By Matthew T. Hall, 2/23/11
The unrest in Wisconsin over limiting government workers’ collective-bargaining rights has spread to Indiana, Ohio and a growing list of other states.
But will the protests and power struggles in the Midwest erupt here?
Conventional wisdom says no because California’s Democratic governor and Legislature were largely elected with labor’s help, which means bills like one proposed Tuesday by an Orange County legislator to end collective bargaining for pension benefits are likely to be dead on arrival.

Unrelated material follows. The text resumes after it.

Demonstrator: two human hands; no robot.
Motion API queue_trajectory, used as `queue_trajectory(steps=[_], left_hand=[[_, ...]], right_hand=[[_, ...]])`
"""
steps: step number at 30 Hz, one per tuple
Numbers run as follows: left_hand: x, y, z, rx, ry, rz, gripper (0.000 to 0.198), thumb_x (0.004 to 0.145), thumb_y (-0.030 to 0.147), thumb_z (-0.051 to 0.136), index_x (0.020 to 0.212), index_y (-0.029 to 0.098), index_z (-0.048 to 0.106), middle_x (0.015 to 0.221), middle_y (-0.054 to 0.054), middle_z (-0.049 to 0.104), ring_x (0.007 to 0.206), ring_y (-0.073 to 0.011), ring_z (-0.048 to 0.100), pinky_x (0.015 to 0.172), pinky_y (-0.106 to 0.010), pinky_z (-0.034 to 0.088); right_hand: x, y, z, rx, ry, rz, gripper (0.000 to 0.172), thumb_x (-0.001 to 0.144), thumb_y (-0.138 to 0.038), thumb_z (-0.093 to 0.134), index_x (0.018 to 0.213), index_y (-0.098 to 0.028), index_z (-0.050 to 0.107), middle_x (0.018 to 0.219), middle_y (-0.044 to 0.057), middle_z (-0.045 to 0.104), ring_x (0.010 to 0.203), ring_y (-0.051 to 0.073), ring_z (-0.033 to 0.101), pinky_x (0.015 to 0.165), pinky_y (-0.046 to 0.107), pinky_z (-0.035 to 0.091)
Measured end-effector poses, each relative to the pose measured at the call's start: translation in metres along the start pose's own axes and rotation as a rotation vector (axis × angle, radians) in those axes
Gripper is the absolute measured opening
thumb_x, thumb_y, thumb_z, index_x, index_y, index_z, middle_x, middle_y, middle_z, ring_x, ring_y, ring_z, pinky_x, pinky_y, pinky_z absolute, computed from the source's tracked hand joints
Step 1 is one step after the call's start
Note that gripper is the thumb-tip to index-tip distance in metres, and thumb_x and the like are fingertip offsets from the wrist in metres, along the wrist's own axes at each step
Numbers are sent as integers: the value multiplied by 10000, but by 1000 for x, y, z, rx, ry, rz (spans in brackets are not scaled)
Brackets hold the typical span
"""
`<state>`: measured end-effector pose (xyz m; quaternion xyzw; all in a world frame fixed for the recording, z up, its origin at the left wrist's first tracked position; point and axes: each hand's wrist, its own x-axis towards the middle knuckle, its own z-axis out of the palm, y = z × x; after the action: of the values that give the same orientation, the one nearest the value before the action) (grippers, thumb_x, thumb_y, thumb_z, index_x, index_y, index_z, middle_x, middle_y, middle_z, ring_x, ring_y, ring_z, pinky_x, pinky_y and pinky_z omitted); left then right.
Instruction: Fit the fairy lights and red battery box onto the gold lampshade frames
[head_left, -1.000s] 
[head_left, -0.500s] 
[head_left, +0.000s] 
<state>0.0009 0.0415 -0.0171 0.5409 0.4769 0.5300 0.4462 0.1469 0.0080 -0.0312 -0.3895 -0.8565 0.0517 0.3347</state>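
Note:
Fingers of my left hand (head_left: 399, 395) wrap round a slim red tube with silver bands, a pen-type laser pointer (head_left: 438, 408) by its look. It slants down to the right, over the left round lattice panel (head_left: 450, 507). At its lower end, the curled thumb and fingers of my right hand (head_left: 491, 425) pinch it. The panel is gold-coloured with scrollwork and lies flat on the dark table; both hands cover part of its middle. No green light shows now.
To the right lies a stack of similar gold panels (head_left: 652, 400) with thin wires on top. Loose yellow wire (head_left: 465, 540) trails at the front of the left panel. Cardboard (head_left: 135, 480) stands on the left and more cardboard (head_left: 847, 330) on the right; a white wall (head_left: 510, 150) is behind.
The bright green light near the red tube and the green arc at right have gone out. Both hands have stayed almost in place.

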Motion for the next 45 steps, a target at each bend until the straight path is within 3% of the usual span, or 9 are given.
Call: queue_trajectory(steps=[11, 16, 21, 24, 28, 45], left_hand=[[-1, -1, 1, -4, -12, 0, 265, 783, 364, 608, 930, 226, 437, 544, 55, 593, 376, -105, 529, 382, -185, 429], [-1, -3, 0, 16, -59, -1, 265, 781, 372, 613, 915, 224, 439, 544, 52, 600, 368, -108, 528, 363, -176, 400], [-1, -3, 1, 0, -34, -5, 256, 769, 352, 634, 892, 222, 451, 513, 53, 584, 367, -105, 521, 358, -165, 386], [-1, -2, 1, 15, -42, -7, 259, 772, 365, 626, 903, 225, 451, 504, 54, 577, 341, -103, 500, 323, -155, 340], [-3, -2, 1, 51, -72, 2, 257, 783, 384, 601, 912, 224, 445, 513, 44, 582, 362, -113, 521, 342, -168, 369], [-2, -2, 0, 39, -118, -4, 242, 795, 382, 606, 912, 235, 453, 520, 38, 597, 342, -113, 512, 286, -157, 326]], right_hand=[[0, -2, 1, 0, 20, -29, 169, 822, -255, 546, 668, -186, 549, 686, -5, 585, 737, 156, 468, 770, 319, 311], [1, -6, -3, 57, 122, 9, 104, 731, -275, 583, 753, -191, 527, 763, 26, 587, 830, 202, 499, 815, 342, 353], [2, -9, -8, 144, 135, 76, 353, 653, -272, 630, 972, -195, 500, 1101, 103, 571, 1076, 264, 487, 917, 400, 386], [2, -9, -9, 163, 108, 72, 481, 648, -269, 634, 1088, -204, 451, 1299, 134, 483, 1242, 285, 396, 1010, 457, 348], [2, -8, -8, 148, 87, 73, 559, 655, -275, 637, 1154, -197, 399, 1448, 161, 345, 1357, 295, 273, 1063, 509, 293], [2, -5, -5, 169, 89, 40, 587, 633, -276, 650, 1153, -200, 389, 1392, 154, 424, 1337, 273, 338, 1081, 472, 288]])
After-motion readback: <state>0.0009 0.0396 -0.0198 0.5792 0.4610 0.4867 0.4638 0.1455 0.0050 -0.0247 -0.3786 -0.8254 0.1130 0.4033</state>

But Richard Rider, chairman of San Diego Tax Fighters, said if voters reject higher taxes as a way to balance the state budget this summer, protests will be inevitable.

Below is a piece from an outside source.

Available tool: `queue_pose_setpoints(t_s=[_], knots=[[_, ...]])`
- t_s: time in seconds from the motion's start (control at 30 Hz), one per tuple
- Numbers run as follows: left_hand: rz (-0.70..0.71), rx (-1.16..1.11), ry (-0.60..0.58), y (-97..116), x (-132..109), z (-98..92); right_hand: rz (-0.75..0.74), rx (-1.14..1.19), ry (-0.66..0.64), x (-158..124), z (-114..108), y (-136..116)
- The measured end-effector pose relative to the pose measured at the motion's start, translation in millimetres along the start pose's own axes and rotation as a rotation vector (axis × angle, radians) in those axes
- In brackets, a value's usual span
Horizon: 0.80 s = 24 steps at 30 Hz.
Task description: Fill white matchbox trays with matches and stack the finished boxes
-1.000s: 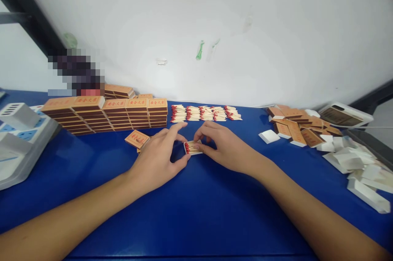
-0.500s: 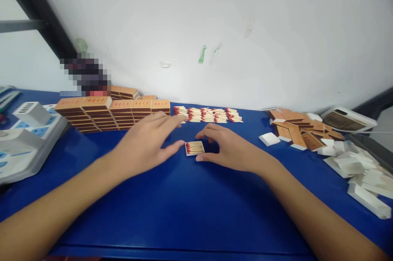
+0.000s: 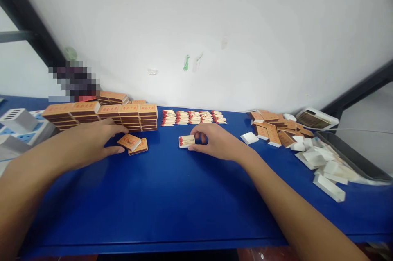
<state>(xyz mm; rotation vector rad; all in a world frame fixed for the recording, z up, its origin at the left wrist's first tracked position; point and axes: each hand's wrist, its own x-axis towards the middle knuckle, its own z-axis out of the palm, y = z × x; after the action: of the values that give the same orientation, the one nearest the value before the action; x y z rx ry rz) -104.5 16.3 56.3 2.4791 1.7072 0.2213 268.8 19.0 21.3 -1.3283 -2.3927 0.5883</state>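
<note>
A small white tray of red-tipped matches (image 3: 186, 141) lies on the blue table (image 3: 172, 203). My right hand (image 3: 215, 142) curls round its right end, thumb and fingers on the tray. My left hand (image 3: 92, 142) is out to the left with fingers apart, its thumb and fingertips at two loose orange matchbox sleeves (image 3: 133, 144) that lie one overlapping the other. Behind them stand stacks of closed orange matchboxes (image 3: 104, 115).
Bundles of loose matches (image 3: 193, 116) lie in a row by the wall. At the right are a heap of orange sleeves (image 3: 276, 128), white inner trays (image 3: 322, 166) and a dark flat tray (image 3: 350, 154). A white power strip (image 3: 18, 130) sits far left.
My left hand has left the match tray and moved left to the loose orange sleeves. My right hand has stayed on the tray. The view has shifted slightly.
</note>
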Motion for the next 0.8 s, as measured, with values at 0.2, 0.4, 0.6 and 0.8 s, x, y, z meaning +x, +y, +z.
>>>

At a news conference in Kearny Mesa on Wednesday to support the conservative movement afoot in Madison, Wis., Rider said Sacramento’s protests could come by fall and be even larger than those in the Midwest.
“This is all about government labor union power, and it’s time we curbed them,” he said. “That’s what this effort is Wisconsin is about. Hopefully, it will be coming to a city near you.”
Susan Duerksen, a spokeswoman for the local Center on Policy Initiatives, which advocates for workers, takes the view that the effort to limit labor rights could work against Republicans while uniting a middle class besieged by years of economic stuggle.
“I think this is such a flagrant attack on working people, I think it is going to backfire,” she said. “I think it is opening up people’s eyes to the importance of unions because unions are a way to give ordinary, working people a strong voice in politics and in the workplace and in economics.”